====== INPUT DATA
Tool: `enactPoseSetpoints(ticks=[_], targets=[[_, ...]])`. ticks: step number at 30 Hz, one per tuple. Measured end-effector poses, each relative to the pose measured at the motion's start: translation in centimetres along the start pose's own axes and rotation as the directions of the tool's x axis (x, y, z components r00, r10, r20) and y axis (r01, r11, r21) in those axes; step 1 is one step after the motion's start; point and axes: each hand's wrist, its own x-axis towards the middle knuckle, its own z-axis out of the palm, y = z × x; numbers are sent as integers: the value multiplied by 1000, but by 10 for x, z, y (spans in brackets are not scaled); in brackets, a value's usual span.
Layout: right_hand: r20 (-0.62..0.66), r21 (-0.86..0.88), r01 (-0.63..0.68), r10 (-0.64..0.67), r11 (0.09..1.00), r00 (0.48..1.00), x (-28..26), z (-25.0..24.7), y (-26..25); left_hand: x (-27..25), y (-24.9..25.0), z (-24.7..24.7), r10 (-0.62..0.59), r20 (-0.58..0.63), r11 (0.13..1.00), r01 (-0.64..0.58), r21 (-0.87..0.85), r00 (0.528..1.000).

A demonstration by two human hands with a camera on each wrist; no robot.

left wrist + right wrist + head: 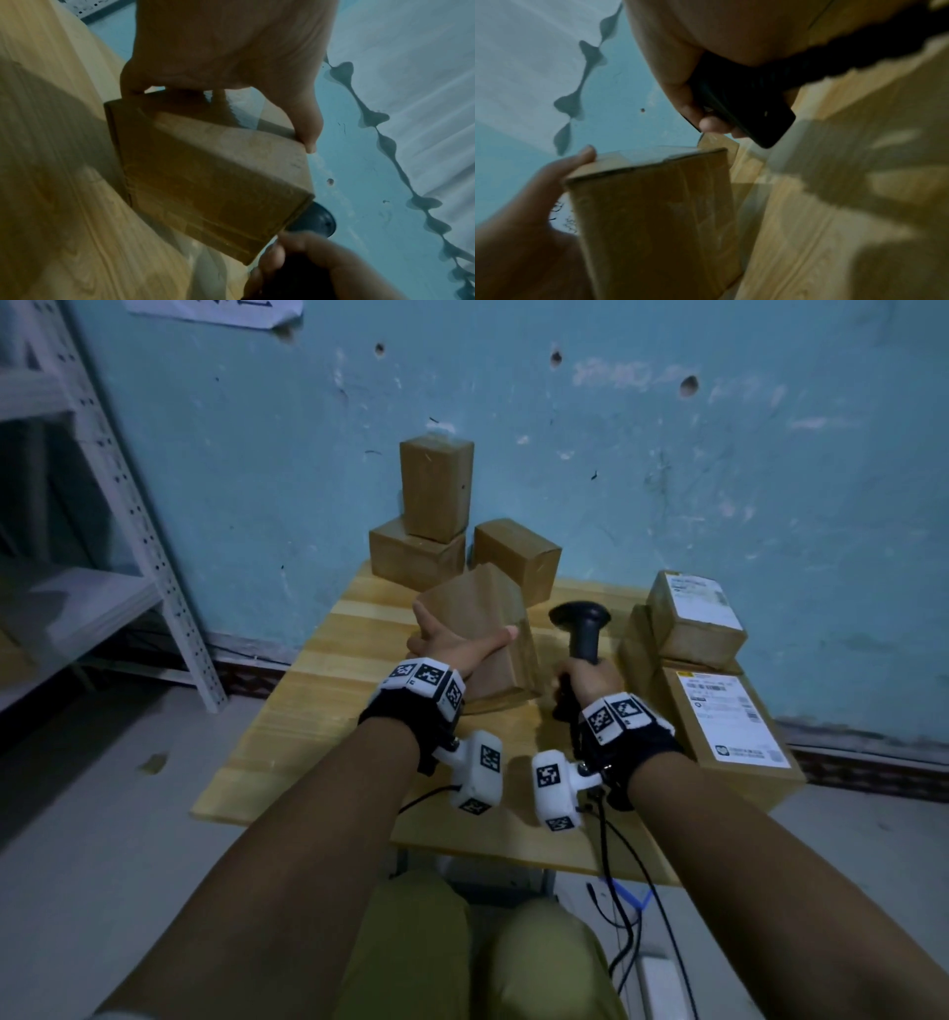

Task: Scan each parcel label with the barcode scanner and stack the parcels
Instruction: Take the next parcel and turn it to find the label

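Observation:
My left hand grips a brown cardboard parcel that stands tilted on the wooden table; thumb and fingers clasp opposite sides of the parcel. A white label with print shows on the parcel face turned towards the palm in the right wrist view. My right hand holds the black barcode scanner by its handle, head up, just right of the parcel. The scanner handle is wrapped by my fingers.
Three plain brown boxes sit at the table's back by the blue wall, one stacked on another. Two labelled parcels are stacked at the right edge. A metal shelf stands left. Cables hang below the table front.

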Motion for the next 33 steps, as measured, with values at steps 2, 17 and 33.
enactPoseSetpoints(ticks=[2,17,33], targets=[[52,55,36,-38,998,998,-3,4,-6,-1,0,0,6,2,1000,-6,4,1000],[173,-54,76,-66,996,983,-11,12,4,10,-19,-2,-55,-37,956,42,-291,998],[92,-105,46,-36,993,995,-10,15,23,16,-45,3,26,175,780,89,-619,984]])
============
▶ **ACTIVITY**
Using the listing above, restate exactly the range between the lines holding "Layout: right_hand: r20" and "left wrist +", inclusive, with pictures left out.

▶ **WRITTEN RESPONSE**
Layout: right_hand: r20 (-0.62..0.66), r21 (-0.86..0.88), r01 (-0.63..0.68), r10 (-0.64..0.67), r11 (0.09..1.00), r00 (0.48..1.00), x (-28..26), z (-25.0..24.7), y (-26..25); left_hand: x (-27..25), y (-24.9..25.0), z (-24.7..24.7), r10 (-0.62..0.59), r20 (-0.58..0.63), r11 (0.13..1.00), r01 (-0.64..0.58), r21 (-0.87..0.85), r00 (0.528..1.000).

A demonstration by two human hands with a camera on each wrist; no robot.

left wrist + right wrist + head: 

The answer given above is complete.